The scruffy crew decked out in some kind of Australian mod take on casual with an occasional baseball cap thrown in for good measure. They look like the school boy nephews of AC-DC Australian style. One thing is for sure the immediate liking to their songs was addictive.
"You'll like Minneapolis", I tell the band outside on the High Noon Saloon patio. DMA's were playing the 7th Street Entry the next night. They thanked me for coming to the show and promised a full albums worth of material and available merchandise the next time our paths cross.
Opening the show
A couple of Wisconsin bands kicked off the festivities. The Living Statues are meat and potatoes rock n roll from Milwaukee. Everything you need for a beer-soaked good time on the dance floor. Plus these guys play it cool, dressing well even though they have to be sweating profusely with all that energy generated on stage. This is the band to invite for your next keg party.
Hannah Luree fronts the newly synthesized trio of Oh My Love with a mix of Purity Ring laced vocals and hypnotic hip-hop beats.
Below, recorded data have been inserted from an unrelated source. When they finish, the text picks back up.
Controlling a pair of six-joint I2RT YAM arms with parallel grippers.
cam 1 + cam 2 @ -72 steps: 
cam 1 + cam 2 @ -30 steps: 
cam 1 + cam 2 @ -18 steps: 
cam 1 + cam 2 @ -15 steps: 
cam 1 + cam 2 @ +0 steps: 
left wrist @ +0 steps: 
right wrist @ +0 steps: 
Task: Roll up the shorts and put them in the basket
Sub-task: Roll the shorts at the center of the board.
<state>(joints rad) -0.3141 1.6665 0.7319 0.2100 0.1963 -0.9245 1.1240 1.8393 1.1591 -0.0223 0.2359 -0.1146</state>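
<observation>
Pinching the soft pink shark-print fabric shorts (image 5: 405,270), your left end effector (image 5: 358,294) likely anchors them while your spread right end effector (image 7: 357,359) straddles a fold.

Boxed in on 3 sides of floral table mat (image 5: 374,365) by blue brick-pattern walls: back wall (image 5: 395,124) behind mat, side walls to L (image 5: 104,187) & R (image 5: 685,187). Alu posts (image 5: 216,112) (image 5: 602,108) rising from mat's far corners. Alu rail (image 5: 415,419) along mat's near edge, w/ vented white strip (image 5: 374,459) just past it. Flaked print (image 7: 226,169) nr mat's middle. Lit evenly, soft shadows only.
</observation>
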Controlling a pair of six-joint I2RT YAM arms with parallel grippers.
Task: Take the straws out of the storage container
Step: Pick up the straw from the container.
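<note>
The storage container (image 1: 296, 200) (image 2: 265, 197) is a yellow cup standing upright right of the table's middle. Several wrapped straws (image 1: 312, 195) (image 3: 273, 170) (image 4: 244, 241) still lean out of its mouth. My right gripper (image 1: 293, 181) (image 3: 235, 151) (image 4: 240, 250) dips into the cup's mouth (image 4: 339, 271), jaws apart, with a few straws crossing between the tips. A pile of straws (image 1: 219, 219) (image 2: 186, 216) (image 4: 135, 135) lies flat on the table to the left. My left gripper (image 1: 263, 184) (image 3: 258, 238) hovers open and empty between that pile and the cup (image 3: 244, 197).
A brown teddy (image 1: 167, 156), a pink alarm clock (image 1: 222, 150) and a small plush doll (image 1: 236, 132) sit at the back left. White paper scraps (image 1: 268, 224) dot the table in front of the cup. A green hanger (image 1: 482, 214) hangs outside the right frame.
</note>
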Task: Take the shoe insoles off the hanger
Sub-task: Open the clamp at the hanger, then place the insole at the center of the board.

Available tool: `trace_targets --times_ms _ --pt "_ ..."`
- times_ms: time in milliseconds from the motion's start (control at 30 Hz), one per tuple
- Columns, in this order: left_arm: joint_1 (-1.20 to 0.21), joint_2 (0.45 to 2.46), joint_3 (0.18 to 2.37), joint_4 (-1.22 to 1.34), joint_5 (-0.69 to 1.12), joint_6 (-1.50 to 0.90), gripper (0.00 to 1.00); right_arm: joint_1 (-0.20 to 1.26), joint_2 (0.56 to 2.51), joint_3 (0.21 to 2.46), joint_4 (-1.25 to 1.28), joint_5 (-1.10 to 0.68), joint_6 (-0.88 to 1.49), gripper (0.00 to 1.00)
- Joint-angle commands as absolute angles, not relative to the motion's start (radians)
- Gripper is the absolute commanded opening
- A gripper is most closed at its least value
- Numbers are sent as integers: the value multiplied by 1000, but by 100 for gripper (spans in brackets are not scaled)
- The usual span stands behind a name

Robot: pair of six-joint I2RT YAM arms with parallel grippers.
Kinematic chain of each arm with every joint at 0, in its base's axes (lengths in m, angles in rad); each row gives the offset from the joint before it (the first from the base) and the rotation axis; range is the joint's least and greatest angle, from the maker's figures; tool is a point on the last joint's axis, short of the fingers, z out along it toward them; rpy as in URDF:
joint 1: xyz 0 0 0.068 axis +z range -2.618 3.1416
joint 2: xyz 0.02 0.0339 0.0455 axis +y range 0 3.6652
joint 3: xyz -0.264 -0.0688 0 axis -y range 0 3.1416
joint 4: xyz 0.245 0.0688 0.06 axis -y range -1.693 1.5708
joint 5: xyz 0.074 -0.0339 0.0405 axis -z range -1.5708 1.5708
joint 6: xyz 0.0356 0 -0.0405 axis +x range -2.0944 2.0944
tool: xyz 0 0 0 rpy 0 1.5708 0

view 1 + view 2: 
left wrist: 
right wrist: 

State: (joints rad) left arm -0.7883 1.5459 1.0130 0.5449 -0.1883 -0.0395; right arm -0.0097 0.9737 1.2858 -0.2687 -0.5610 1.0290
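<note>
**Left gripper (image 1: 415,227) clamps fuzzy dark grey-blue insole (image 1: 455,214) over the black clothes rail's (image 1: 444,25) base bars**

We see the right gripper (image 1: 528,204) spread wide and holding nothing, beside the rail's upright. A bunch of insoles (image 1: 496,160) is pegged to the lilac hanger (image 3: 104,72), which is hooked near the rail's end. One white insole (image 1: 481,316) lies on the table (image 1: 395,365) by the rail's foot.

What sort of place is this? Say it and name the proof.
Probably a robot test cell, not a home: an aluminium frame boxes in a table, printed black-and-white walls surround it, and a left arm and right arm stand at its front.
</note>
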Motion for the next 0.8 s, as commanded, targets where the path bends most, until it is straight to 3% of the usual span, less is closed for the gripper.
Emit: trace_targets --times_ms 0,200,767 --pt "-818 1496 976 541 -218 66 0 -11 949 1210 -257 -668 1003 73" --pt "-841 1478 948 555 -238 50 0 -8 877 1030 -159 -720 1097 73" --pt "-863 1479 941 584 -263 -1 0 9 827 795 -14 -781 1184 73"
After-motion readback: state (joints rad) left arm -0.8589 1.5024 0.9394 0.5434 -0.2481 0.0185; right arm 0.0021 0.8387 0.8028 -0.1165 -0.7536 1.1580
I could have sworn the last time I saw the band they were doing an indie-folk thing. I guess you can’t blame them for evolving. Even Mumford & Sons have ditched the folk leanings on their latest album. Luree does have a hauntingly beautiful voice and the dual synth players reminded me of Zola Jesus back when she lived in Madison during one of her more electronic band incarnations. A new album from Oh My Love is expected this summer and hopefully they stick with synth pop. It suits them well.